"Untukmu, Kasih Yang Kuberi Nama Belahan Jiwa"
(Oleh: AK*)
Rembulan malam ini barangkali tidak bersinar, mentari pun angkuh untuk merapal batas takdir usiaku
Untukmu, kasih yang kuberi nama air mata, engkau datang padaku bagai embun yang menempel di daun pada pagi hari, engkau datang padaku bagai senar senja yang berdenting lara di bulu tubuhku, engkau datang padaku bagai pelangi yang mereka setelah hujan redah, padaku engkau datang dengan malam yang selalu kunanti.

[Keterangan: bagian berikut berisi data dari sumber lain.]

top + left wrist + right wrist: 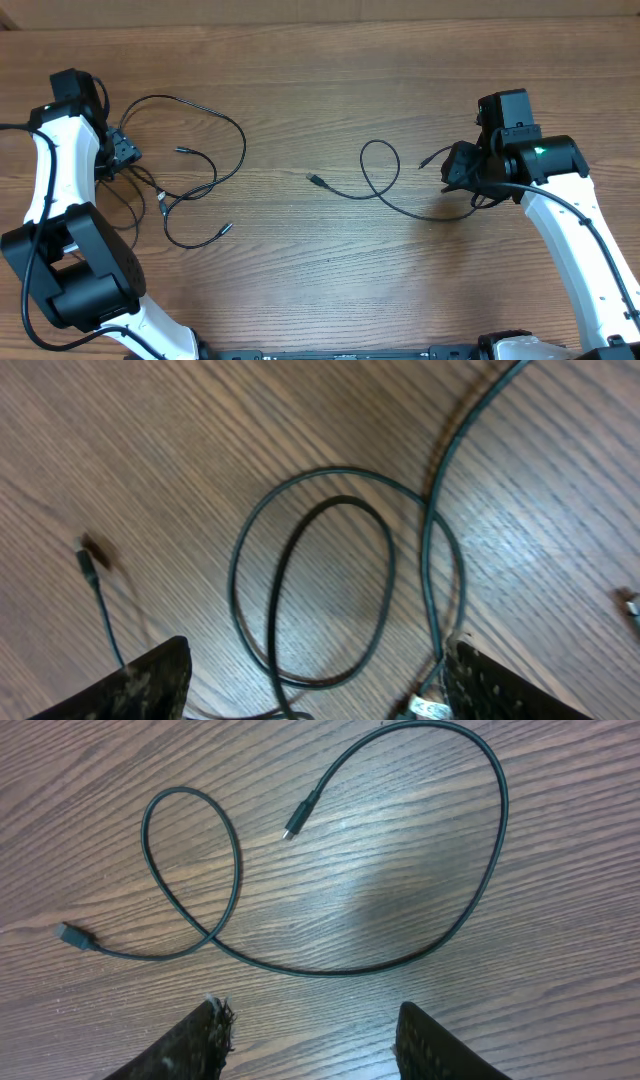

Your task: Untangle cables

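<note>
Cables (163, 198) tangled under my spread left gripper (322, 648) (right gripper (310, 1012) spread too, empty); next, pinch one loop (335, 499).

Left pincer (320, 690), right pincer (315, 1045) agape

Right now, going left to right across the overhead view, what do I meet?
left gripper → tangled cables → single loose cable → right gripper
</note>
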Action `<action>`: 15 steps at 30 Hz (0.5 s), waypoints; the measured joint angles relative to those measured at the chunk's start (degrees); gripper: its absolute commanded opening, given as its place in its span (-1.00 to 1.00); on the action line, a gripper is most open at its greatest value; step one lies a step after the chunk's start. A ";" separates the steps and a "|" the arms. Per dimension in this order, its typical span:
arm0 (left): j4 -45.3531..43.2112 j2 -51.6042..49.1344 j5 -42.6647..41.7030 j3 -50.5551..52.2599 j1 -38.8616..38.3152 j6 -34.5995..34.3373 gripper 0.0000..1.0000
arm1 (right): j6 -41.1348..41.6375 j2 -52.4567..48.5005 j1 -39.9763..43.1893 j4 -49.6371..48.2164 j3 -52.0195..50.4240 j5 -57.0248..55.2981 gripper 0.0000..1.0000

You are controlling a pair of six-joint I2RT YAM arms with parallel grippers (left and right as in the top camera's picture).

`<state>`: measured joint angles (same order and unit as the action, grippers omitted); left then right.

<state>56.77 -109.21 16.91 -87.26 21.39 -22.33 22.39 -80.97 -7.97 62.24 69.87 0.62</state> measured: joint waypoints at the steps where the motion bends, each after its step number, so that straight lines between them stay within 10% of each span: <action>1: -0.02 0.00 0.09 0.11 0.22 -0.02 0.59 | 0.02 0.00 0.00 -0.02 0.00 0.00 0.04; 9: -1.51 0.00 0.50 2.43 2.05 -0.04 0.36 | 0.02 0.00 0.00 -0.02 0.00 0.00 0.04; 13: -3.91 0.00 0.48 5.20 2.67 -0.24 -0.92 | 0.00 0.00 0.00 -0.02 0.00 0.00 0.04; 15: -4.15 0.00 0.46 5.86 2.73 -0.26 -0.91 | 0.02 0.00 0.00 -0.02 0.00 0.00 0.04</action>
<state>52.62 -109.21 17.37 -81.41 24.12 -22.59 22.41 -80.97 -7.97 62.22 69.87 0.62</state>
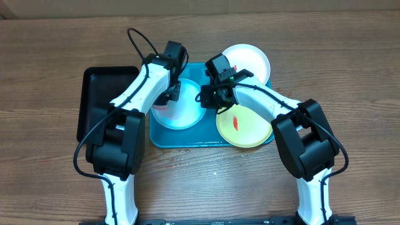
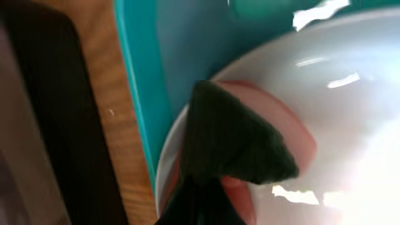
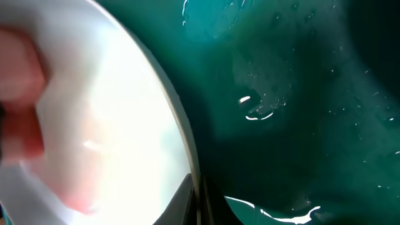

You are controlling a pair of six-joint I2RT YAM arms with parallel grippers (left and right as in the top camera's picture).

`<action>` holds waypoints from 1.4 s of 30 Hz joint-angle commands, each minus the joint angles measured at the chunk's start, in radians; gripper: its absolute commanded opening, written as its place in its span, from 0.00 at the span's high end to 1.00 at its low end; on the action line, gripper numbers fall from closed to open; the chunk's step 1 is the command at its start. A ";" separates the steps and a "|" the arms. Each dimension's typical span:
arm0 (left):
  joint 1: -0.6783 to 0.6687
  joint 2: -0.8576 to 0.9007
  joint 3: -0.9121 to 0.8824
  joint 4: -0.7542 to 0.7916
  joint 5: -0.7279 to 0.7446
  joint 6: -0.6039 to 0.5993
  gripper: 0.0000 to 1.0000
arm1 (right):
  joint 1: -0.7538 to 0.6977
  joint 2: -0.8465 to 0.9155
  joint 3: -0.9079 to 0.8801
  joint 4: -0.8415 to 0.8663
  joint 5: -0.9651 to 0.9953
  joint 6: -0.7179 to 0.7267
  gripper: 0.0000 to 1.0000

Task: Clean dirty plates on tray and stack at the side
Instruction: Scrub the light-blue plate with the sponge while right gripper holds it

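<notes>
The turquoise tray holds a light-blue-rimmed plate at its left, a white plate at its far right corner and a yellow-green plate with a red smear at its near right. My left gripper is shut on a dark cloth, which is pressed on a pink-red smear near the blue plate's left rim. My right gripper is shut on that plate's right rim. The plate's pale inside shows pink at the left.
A smaller black tray lies left of the turquoise tray, with a strip of wooden table between them. The wet tray floor fills the right wrist view. Both arms cross over the middle of the tray.
</notes>
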 commanded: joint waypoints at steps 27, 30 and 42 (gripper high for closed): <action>0.008 0.014 -0.001 -0.191 0.616 0.284 0.96 | -0.008 0.005 0.014 -0.002 0.008 -0.002 0.96; 0.008 0.014 -0.001 -0.183 0.488 0.270 0.96 | -0.008 0.005 0.014 -0.002 0.008 -0.002 0.96; 0.007 0.014 -0.001 -0.036 -0.067 0.032 0.96 | -0.008 0.005 0.014 -0.002 0.008 -0.002 0.96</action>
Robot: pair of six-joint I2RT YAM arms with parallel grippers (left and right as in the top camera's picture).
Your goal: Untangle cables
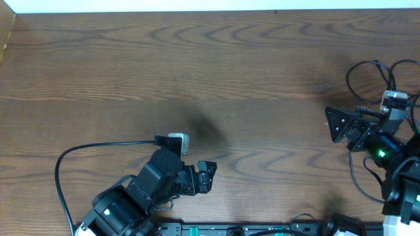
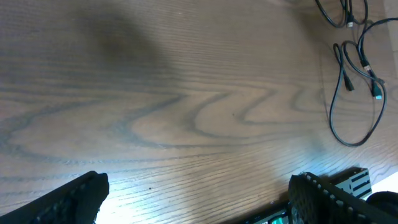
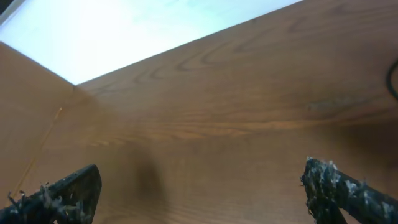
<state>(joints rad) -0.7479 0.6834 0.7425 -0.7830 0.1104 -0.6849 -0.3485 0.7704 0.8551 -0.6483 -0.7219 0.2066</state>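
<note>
The cables are thin black cords lying in loose loops at the table's far right edge (image 1: 348, 80), around and behind my right arm. In the left wrist view they show at the top right (image 2: 330, 115), with small plug ends, one tipped teal (image 2: 378, 94). My left gripper (image 1: 207, 176) is open and empty near the front edge, far left of the cables; its fingers frame bare wood (image 2: 199, 199). My right gripper (image 1: 330, 124) is open and empty, pointing left, away from the cables; its view (image 3: 202, 190) shows bare table and a dark cord sliver at the right edge (image 3: 393, 78).
A thicker black robot cable (image 1: 60, 172) arcs from my left wrist to the front left. The wooden table (image 1: 197, 59) has a raised side wall at the far left (image 1: 6, 33). The arm bases stand along the front edge (image 1: 230, 229).
</note>
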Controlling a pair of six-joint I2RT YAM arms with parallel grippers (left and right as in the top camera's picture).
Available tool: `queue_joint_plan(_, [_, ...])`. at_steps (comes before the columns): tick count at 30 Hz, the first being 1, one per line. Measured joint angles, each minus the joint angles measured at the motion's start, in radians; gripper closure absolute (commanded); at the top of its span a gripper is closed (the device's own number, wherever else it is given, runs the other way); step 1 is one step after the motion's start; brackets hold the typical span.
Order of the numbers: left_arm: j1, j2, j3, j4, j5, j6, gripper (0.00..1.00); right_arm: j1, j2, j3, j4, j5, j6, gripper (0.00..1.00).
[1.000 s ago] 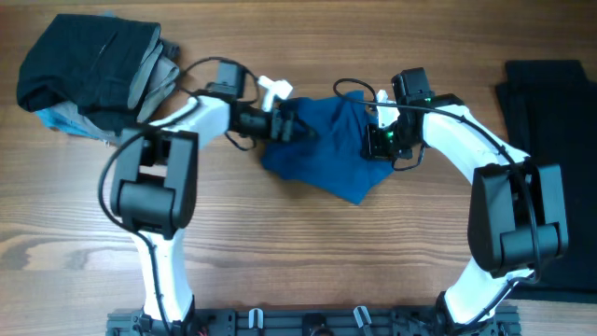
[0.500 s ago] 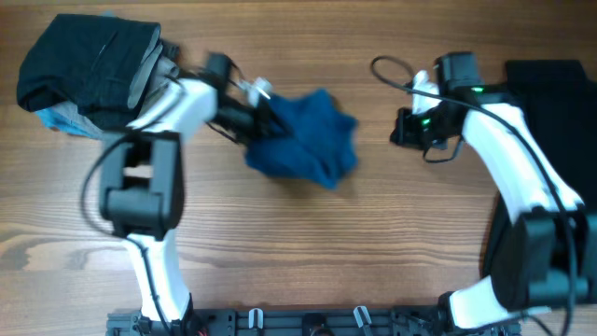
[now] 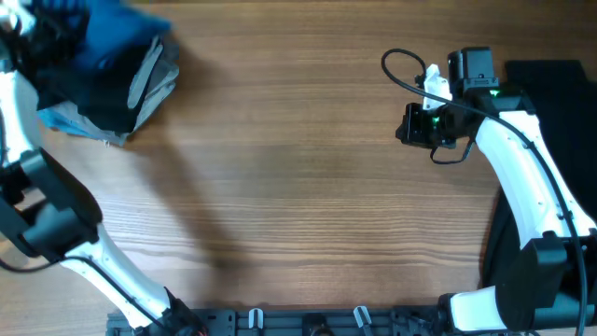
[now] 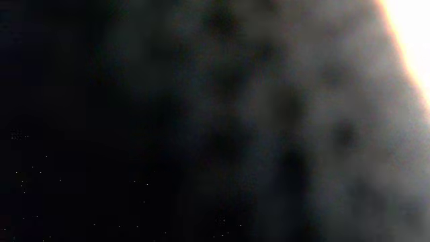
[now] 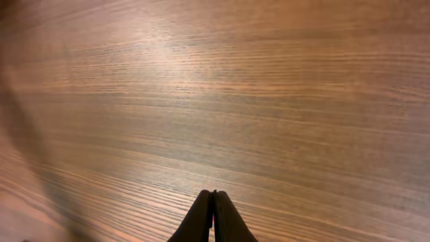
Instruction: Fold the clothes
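Clothes point(image 3: 89, 93) are heaped at the far-left corner of the table point(image 3: 280, 168) – dark, grey and light-blue pieces – and the blue T-shirt point(image 3: 107, 33) now sits on top of that heap, smeared by motion blur. A second ago the shirt lay bunched in the middle of the table between both grippers. Half a second ago it was sliding leftward with the left arm point(image 3: 19, 107), and it has since travelled the rest of the way to the pile.

The left gripper is lost in the blur at that corner, so I cannot tell whether its jaws are clamped or let go. Its wrist camera gives only a dark, unfocused mass with a bright sliver at the upper right edge (probably fabric against the lens).

The right gripper point(image 3: 409, 126) has come away from the shirt and moved toward the right side. It is fully closed, fingertips pressed together point(image 5: 213, 205), and it holds nothing. It hangs over bare wood grain, well apart from the pile. Just beyond it, along the right edge of the table, lies a flat black garment point(image 3: 550, 89) – in the same place as in the earlier views.
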Motion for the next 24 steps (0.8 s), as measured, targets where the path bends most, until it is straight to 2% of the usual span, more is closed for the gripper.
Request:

Kasih, padaku engkau selalu datang dengan gema yang bergetar di seluruh tubuhku yang mungkin tak mampu aku ramalkan.
Sesekali aku mengintai dari pintu hatiku untuk menunggu hadirmu.
Malam ini engkau datang, kasih, bersama air mata, bersama sepi, bersama bulan, bersama luka, dan bersama satu cahaya yang samar-samar nyalanya.
Tapi dibalik sangkur yang merangkul erat tubuhmu yang siap meluakiku, aku pasrah.
"Hunuslah pedangmu tepat di jantungku, dan tancapkanlah lebih dalam ke dalam dasar jiwaku." Kataku dengan tabah.
Yakinlah, kasih, setelah pedang yang kau hunus tak mampu kau cabut kembali, maka aku bangkit dengan sisa darahku yang mengering dalam jerit dan tangis, dalam duka dan derita, dalam pedih dan perih, dan dalam air mataku yang yang tak mampu luluh.